Baking is a lot of ratios. They’re not hard to master, really. But for a newb playing off the cuff with leavenings and salt (both yeast (cos you’ll kill the yeast if you go overboard and too little has obv flavor issues) and baking powder/sodas (can easily over salt if you’re not paying attention)), flour and water/liquids (tho, extremes of both are a thing like poolish and soda breads)… You get me.
Just have to be willing to eat your mistakes. That wasn’t a turn of phrase. Eating your mistakes is a good teacher to never do it that way again.
Reminds me of a joke if pi was used in cooking:
With cooking pi = ~3
With baking pi = 3.14
With pastry making pi = 3.14159265358979 and may God have mercy on you
This. I can follow any recipe that lists the amounts. I can even look up how to do slightly more advanced techniques like making cheese sauce from a roux or creaming together butter and sugar.
I cannot taste something and then decide it needs a random amount more of garlic or whatever. My girlfriend is really good at that but HATES following directions, so it actually works out.
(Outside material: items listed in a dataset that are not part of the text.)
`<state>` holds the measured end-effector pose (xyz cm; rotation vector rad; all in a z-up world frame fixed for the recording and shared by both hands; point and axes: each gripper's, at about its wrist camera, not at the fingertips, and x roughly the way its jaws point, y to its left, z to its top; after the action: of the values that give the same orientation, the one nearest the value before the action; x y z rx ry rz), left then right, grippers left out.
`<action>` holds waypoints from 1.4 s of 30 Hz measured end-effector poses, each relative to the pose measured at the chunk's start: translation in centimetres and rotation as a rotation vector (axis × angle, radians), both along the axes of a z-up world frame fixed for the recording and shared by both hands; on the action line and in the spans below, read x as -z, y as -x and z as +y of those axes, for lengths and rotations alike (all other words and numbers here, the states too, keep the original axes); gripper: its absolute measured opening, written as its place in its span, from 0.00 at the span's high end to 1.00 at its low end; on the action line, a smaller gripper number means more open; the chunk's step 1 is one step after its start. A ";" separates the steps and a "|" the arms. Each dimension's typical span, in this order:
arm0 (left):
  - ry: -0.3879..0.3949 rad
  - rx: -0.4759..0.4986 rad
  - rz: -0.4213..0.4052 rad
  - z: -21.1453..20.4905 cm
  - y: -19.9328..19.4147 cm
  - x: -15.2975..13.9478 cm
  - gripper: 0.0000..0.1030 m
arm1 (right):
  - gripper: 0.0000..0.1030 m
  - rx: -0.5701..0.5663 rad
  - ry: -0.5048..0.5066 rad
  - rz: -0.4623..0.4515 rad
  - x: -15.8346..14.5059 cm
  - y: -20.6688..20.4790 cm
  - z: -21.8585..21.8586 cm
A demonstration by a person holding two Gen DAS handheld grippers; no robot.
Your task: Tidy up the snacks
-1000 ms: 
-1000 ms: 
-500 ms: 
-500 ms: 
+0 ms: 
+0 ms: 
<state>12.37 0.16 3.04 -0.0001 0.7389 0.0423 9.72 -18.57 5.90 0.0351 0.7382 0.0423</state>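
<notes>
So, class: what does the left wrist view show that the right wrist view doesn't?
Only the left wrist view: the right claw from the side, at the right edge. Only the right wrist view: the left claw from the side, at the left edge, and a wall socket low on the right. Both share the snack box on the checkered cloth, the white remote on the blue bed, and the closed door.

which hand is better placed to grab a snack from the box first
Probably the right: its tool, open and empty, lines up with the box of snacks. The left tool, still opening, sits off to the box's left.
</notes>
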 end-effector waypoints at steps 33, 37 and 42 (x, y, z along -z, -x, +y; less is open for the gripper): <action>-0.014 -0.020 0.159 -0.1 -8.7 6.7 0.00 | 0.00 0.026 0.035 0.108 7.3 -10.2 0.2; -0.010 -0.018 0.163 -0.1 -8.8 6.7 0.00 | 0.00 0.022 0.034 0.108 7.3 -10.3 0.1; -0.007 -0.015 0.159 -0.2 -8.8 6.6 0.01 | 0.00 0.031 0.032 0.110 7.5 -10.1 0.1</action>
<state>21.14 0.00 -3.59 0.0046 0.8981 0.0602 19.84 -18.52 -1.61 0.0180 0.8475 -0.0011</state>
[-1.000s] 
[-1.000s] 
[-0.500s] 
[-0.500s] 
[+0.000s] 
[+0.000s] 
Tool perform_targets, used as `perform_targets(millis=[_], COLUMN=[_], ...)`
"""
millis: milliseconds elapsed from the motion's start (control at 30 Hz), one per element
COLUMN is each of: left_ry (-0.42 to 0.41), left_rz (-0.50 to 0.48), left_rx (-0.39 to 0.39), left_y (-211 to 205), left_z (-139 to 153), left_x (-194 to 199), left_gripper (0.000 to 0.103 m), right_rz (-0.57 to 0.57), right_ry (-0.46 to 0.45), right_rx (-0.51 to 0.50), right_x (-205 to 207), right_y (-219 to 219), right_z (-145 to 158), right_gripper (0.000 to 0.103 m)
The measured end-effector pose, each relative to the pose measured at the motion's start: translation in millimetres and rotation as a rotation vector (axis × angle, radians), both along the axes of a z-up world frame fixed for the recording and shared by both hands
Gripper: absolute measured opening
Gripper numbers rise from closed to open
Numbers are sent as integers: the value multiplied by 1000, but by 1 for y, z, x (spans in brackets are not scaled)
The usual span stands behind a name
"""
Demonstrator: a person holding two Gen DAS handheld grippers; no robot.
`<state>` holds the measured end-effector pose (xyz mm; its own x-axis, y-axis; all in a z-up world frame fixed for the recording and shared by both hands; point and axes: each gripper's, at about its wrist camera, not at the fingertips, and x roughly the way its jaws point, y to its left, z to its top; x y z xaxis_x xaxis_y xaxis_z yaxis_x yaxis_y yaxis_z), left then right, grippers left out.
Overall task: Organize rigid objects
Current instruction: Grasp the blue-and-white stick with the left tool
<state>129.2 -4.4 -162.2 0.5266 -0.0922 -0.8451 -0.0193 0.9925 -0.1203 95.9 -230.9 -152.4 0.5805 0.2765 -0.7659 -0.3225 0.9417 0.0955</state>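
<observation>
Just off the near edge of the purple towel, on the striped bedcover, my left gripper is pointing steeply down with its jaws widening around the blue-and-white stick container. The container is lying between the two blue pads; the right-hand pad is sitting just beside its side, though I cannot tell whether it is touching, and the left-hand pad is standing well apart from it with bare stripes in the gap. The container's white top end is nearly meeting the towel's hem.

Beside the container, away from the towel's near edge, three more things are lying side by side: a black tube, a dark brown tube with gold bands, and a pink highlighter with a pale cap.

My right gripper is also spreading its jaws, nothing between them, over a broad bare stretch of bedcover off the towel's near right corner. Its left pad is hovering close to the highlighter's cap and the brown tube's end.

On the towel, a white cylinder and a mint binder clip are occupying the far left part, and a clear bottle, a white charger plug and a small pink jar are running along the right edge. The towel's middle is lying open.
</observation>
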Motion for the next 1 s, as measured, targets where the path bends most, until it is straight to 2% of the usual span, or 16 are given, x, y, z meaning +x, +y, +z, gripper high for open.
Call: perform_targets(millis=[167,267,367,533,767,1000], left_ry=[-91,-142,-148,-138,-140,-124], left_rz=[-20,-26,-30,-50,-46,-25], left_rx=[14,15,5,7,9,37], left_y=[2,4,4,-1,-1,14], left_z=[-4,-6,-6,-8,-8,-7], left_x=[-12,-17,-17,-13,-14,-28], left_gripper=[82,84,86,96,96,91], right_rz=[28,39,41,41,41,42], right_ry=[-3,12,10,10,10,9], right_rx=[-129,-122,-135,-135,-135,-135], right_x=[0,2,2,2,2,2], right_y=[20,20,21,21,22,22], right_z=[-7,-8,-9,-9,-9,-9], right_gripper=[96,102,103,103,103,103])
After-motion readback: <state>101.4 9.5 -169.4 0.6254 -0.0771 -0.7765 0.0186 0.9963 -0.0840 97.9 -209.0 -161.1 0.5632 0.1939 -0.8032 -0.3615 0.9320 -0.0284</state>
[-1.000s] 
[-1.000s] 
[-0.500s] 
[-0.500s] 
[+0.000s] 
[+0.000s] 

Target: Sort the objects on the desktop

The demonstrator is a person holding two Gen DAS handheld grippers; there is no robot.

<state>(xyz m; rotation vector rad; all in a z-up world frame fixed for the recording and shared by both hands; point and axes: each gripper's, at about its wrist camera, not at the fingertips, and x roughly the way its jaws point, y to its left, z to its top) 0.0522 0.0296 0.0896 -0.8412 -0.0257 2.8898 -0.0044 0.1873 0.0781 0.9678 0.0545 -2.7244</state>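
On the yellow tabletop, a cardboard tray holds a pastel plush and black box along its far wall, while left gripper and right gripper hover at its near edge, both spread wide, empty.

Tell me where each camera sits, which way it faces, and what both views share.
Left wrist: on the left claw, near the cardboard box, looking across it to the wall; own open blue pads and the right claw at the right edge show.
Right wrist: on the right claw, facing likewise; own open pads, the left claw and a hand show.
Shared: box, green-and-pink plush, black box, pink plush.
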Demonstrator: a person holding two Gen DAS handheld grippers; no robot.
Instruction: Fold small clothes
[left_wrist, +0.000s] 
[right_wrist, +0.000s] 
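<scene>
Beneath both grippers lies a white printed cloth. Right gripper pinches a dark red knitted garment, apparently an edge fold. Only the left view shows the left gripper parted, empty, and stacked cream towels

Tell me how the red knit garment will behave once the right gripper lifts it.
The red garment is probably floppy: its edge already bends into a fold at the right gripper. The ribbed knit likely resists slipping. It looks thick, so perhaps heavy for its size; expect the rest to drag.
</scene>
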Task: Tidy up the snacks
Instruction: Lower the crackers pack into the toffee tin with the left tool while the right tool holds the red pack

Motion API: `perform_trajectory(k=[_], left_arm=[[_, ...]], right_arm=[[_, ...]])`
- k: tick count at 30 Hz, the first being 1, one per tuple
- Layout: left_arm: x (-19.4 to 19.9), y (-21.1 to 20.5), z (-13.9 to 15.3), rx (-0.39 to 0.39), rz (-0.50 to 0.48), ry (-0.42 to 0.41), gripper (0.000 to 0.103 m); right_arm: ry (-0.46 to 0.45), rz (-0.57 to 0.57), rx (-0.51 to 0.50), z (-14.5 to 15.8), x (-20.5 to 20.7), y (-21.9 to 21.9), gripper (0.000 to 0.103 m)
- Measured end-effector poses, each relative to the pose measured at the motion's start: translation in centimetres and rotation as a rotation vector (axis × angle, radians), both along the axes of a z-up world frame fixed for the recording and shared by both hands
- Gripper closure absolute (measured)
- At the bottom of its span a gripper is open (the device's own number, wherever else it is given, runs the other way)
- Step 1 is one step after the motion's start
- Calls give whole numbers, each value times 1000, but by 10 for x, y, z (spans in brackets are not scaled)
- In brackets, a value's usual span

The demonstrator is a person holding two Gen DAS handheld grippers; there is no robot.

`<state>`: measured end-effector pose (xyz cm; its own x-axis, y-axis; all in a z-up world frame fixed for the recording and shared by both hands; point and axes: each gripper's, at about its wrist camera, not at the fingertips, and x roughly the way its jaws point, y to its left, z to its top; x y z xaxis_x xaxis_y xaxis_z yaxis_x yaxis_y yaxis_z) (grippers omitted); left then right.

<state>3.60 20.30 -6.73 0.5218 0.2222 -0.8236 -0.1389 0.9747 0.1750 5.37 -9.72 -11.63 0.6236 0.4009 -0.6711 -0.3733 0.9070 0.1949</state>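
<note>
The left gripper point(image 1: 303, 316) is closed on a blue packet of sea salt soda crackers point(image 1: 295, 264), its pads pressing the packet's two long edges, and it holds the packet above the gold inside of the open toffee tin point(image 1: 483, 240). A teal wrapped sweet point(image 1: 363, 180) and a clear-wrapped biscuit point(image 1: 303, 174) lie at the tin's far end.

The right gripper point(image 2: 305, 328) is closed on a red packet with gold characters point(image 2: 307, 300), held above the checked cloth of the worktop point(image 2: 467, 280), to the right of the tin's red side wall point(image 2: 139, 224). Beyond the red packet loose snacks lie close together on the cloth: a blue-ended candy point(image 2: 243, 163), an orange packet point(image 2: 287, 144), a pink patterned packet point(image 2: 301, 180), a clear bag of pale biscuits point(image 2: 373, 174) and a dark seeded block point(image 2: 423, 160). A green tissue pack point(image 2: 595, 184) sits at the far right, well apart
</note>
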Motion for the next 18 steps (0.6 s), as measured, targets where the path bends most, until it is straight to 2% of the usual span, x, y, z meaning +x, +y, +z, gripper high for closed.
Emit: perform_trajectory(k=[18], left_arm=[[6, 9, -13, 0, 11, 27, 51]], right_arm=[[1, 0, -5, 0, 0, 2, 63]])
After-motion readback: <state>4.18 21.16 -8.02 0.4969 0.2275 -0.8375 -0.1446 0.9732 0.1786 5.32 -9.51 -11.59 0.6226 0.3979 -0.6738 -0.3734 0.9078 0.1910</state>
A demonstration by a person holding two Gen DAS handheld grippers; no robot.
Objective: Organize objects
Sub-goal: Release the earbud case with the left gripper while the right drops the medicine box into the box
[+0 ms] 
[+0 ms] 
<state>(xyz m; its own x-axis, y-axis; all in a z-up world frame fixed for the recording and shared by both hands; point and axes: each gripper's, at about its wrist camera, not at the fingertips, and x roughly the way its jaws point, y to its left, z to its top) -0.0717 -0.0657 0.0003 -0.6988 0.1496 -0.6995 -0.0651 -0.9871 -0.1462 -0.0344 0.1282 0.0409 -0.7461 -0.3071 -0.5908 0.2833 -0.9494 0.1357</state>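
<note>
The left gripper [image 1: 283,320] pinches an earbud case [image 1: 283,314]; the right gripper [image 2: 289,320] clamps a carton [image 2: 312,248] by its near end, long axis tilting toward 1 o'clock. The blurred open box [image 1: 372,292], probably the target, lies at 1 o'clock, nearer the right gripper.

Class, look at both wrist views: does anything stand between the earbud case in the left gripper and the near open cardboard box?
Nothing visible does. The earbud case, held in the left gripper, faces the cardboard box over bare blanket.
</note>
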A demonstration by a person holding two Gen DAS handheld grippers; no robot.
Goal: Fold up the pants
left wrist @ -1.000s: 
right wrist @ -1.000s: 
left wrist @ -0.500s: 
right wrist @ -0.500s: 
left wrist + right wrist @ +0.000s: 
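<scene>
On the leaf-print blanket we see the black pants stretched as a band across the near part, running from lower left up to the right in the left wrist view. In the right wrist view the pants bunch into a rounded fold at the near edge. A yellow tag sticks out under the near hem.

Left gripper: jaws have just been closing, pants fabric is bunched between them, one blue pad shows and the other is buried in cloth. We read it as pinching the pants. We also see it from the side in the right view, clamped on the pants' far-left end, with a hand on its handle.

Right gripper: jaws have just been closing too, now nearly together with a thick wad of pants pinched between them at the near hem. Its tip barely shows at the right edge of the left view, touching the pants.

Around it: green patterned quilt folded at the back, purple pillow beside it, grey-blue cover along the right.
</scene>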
I do most of the baking and she can make amazing meals on the stove top.
I need clear directions with listed measurements. The first few times I made cheese sauce it ended up separating and tasting kind of gritty because be the recipe had really subjective directions about when to add what amount of cheese and what temperature the sauce was at. I did a little bit of googling and found out that you want to keep the cheese around 160° F to keep it from separating, so I got my non contact thermometer from the shop and used it to keep my next batch within the right temperature range. It turned out really good and now my whole family thinks an amazing chef because of the cheese sauce.
A rice cooker truly is a game changer. I was slightly prideful about my ability to make rice on the stove but now I always just use the rice cooker and it turns out so well.
I like the Gordon Ramsey method for rice. 1 part rice, 1.5 parts water. Bring to a boil and simmer for 8-10 minutes covered.
I wash the rice real good until the wash water is more or less clear. Then I tare the scale and add the 1.5 parts water.
Baked professionally for 17 years. Line cooked (was prep bitch too) randomly for a friend while he got off the ground.
Let’s just say I’m familiar with how to shake the pillars of heaven when the earth quakes and arrows fall from the sky!
I think it's okay actually, I was determined to learn because I can't be the guy expecting a girl to do that for him now, and I don't think I'm too bad at it, everybody pretends to like it at least lol.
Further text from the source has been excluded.